Exercise requirements: Repeat the whole of the data, keeping every detail the same.

(Beginning of Data shown)

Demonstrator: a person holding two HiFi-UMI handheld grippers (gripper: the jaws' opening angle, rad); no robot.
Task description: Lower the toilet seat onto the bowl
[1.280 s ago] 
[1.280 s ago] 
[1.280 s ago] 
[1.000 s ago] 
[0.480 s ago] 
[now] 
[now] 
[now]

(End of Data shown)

Exercise output:
Demonstrator: a person holding two HiFi-UMI handheld grippers (gripper: the jaws' opening angle, rad); no robot.
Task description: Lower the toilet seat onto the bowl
[1.280 s ago] 
[1.280 s ago] 
[1.280 s ago] 
[1.000 s ago] 
[0.480 s ago] 
[now] 
[now] 
[now]

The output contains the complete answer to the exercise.